::: Dataset excerpt :::
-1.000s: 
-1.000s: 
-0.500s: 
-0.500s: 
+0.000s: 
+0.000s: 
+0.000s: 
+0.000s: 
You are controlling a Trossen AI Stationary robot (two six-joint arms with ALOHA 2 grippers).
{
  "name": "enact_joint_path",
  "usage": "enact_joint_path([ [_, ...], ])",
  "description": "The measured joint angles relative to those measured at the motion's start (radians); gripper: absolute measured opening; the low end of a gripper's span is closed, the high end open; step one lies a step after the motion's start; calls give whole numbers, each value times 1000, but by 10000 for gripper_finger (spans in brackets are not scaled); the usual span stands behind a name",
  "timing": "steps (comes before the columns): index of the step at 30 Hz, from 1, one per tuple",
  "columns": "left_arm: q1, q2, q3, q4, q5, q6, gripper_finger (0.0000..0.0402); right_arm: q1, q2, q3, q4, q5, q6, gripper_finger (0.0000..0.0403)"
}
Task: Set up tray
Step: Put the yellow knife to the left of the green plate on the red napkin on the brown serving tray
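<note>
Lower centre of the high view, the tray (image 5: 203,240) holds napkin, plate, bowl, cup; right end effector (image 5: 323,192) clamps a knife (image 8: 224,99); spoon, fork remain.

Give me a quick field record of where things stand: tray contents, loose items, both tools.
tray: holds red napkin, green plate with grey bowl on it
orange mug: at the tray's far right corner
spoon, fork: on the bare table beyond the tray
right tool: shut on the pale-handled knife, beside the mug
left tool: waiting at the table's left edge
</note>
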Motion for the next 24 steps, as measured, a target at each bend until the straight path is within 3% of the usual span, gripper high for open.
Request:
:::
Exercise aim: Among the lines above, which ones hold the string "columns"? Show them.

The completed task:
  "timing": "steps (comes before the columns): index of the step at 30 Hz, from 1, one per tuple",
  "columns": "left_arm: q1, q2, q3, q4, q5, q6, gripper_finger (0.0000..0.0402); right_arm: q1, q2, q3, q4, q5, q6, gripper_finger (0.0000..0.0403)"

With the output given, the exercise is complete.